Work to be completed
Taking the line that contains "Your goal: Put" as the first, copy each line exactly up to and including the last line below.

Records excerpted from a collection
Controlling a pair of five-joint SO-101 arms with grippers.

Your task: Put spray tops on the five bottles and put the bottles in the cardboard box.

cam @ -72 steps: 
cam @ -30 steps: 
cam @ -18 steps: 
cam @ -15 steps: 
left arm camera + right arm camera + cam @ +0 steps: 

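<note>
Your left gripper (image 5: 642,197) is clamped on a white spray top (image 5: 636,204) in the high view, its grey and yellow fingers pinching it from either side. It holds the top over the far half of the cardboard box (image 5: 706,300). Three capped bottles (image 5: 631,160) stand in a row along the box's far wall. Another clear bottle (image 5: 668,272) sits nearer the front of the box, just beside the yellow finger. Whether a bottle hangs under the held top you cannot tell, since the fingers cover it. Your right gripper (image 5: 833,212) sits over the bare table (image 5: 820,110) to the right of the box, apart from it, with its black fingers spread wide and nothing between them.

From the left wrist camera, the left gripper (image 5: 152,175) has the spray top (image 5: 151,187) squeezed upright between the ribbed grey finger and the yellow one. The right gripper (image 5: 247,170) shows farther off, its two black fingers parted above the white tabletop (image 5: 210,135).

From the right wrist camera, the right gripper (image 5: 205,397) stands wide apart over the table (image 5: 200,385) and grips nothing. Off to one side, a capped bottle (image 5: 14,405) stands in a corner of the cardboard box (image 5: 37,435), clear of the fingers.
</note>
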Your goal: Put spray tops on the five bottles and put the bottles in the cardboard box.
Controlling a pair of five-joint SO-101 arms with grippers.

Reply
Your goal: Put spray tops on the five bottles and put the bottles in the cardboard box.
Controlling a pair of five-joint SO-101 arms with grippers.

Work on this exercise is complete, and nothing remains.